- [WORK TASK]: After locating the line with "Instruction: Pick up" in the entries below, output it and each following line up to and including the line with "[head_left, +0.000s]", exactly and without pictures.
** RECORDS FOR THIS EXERCISE follows **
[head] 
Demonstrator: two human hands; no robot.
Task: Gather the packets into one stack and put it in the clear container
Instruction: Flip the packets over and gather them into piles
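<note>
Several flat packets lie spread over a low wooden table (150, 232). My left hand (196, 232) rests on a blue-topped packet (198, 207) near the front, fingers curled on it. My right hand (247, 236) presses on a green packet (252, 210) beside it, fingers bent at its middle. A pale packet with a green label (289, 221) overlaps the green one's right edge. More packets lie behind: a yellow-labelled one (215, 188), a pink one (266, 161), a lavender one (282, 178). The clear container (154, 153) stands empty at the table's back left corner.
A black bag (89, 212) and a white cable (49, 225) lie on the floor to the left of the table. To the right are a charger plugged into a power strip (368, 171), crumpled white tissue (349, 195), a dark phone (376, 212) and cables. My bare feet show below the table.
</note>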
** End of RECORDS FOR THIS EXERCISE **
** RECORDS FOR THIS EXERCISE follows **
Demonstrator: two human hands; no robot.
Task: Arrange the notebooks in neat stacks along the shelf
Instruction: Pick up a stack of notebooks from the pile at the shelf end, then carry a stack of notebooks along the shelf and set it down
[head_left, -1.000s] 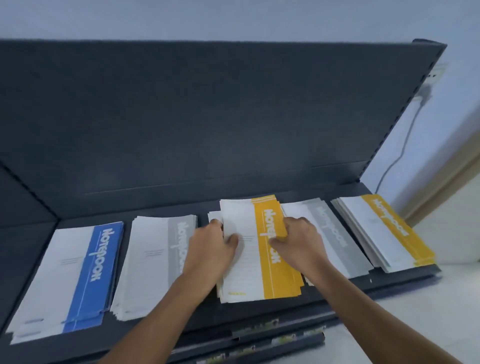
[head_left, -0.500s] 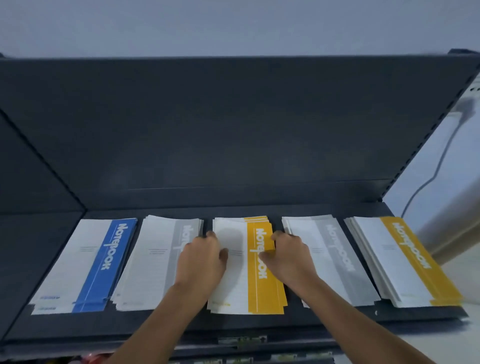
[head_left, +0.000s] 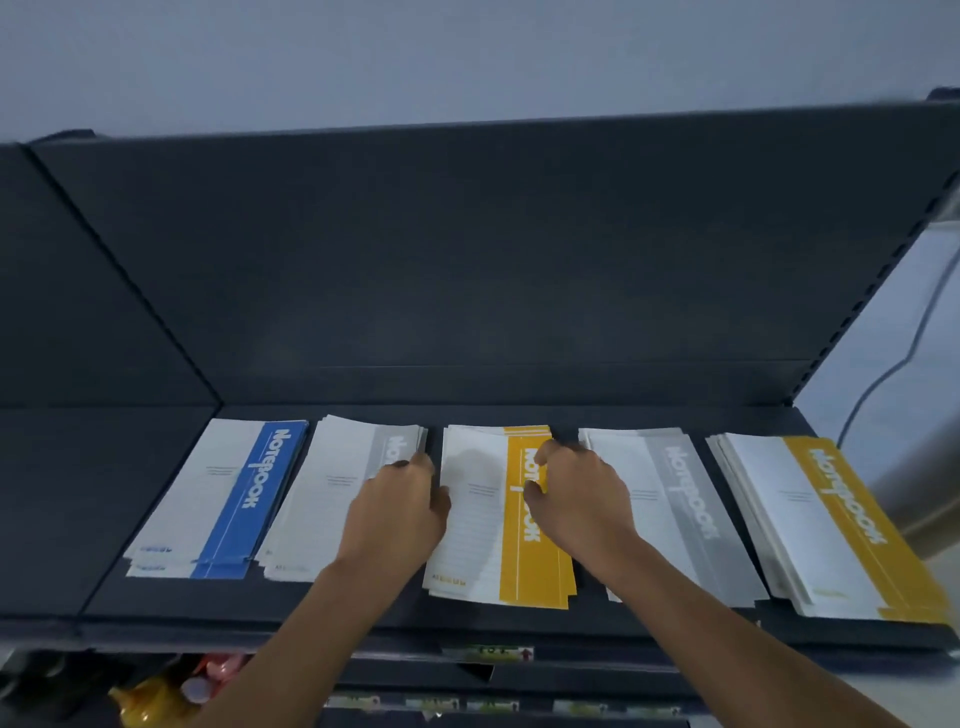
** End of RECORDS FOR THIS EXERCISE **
- [RESPONSE TO THE EXERCISE]:
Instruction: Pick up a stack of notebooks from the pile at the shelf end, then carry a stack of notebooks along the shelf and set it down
[head_left, -1.000s] 
[head_left, -0.500s] 
[head_left, +0.000s] 

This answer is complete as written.